* **WORK REQUIRED**
Write out, unchanged, the lines from the one holding "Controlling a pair" to the close of the listing. Both the first and last lines belong in it.
------------------------
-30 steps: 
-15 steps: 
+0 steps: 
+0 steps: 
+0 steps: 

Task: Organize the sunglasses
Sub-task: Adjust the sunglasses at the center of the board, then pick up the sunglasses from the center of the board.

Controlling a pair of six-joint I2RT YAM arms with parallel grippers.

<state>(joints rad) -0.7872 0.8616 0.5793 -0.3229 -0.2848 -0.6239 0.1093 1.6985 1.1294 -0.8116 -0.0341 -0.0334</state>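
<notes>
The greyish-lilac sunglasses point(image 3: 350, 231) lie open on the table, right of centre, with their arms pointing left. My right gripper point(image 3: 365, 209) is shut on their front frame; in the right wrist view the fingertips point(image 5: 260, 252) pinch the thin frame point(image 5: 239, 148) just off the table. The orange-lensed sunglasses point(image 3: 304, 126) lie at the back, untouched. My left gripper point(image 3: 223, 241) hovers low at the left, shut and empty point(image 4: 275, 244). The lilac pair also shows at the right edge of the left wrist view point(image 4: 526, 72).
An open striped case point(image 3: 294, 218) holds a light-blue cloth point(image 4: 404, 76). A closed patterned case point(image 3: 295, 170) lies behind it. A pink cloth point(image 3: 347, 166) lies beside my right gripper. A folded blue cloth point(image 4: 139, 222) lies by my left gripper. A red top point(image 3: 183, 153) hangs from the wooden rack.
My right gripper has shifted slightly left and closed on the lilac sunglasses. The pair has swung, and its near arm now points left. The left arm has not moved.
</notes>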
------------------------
* **ANSWER TO THIS EXERCISE**
Controlling a pair of six-joint I2RT YAM arms with parallel grippers.

<state>(joints rad) -0.7872 0.8616 0.5793 -0.3229 -0.2848 -0.6239 0.1093 1.6985 1.1294 -0.8116 -0.0341 -0.0334</state>
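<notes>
The greyish-lilac sunglasses point(image 3: 350, 231) lie open on the table, right of centre, with their arms pointing left. My right gripper point(image 3: 365, 209) is shut on their front frame; in the right wrist view the fingertips point(image 5: 260, 252) pinch the thin frame point(image 5: 239, 148) just off the table. The orange-lensed sunglasses point(image 3: 304, 126) lie at the back, untouched. My left gripper point(image 3: 223, 241) hovers low at the left, shut and empty point(image 4: 275, 244). The lilac pair also shows at the right edge of the left wrist view point(image 4: 526, 72).
An open striped case point(image 3: 294, 218) holds a light-blue cloth point(image 4: 404, 76). A closed patterned case point(image 3: 295, 170) lies behind it. A pink cloth point(image 3: 347, 166) lies beside my right gripper. A folded blue cloth point(image 4: 139, 222) lies by my left gripper. A red top point(image 3: 183, 153) hangs from the wooden rack.
My right gripper has shifted slightly left and closed on the lilac sunglasses. The pair has swung, and its near arm now points left. The left arm has not moved.
</notes>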

The exercise has been carried out in full.